これは、ソフトバンクのような新興企業(?)だけでなく、トヨタ自動車なんかでも同じことなんですよね。

ただ、いまのソフトバンクグループの経営環境や、社会環境を考えて、これだけの高額報酬が正当なのか??? というのは疑問ですけどね。

ピケティの『21世紀の資本』や、ナシム・ニコラス・タレブの本にも書かれてますけど、欧米でも役員報酬がこんなに高額になったのは最近のことで、しかも、業績が良いと青天井で増える一方で、業績が悪くても減少額は限定的なんだそうです。

本当に成果主義、実力主義を導入するのであれば、赤字になったら役員報酬はゼロ、あるいは極小になってもよいはずなんですけどね。

さらに言えば、企業の業績の良し悪しは、実力よりも運の要素の方が大きいとされています。
そりゃ、孫正義がいなければソフトバンクの成功はなかったのは事実ですけど、その後の業績の良し悪しがどのくらい経営者の能力によるものなのかはわかりませんよねえ。

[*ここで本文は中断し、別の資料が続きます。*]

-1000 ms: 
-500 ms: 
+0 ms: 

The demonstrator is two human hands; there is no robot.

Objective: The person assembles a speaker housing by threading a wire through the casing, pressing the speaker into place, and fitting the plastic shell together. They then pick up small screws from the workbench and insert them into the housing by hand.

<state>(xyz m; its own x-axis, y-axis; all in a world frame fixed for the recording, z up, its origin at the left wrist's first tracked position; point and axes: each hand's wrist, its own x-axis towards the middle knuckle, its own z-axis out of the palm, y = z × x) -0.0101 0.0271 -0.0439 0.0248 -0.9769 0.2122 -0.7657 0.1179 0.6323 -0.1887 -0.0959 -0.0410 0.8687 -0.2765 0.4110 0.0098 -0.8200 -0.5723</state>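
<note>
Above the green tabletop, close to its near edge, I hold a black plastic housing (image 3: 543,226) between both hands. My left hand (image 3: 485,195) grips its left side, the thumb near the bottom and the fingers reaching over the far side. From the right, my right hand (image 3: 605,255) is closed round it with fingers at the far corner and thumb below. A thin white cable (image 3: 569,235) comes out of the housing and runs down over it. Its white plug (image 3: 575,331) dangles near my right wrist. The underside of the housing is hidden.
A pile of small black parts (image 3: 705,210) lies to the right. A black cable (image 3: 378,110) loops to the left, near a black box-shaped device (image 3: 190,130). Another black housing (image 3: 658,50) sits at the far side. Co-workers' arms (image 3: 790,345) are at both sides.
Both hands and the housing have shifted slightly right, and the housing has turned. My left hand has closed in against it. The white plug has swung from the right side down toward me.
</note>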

特に、今回は投資の失敗で大赤字を出しているのに、高額報酬が支払われるってのはなんか理解できませんねえ。

いずれにしても「役員に高額報酬を支払う」というのは、必ずしも、実力主義にも、市場原理にも則っているとは限りません。

それでも、役員に高額報酬が払われるのは、意思決定をするのが役員自身だからだし、「経営者よりも株主の方が偉い」というのは事実ですけど、大株主が創業者だったりすると、「資本と経営の分離」もないですからねえ・・・

アフターコロナ社会で、従業員と経営者の所得格差は拡大するのか、あるいは縮小するのか、関心があるところです。
グローバル化の加速に歯止めがかかる可能性もあるし、危機に備えて資本を社外に流出させず、内部留保を増やそうという動きもあるかもしれないですからねえ。
一方で、国内外限らず、高額でも優秀な人材を引っ張ってこようと言う動きは止まらない可能性もあります。
ただ、テクノロジー系の企業なんかは、経営者よりも優秀な技術者を引っ張ってくるほうにお金を使ったほうが良い気もしますけどね。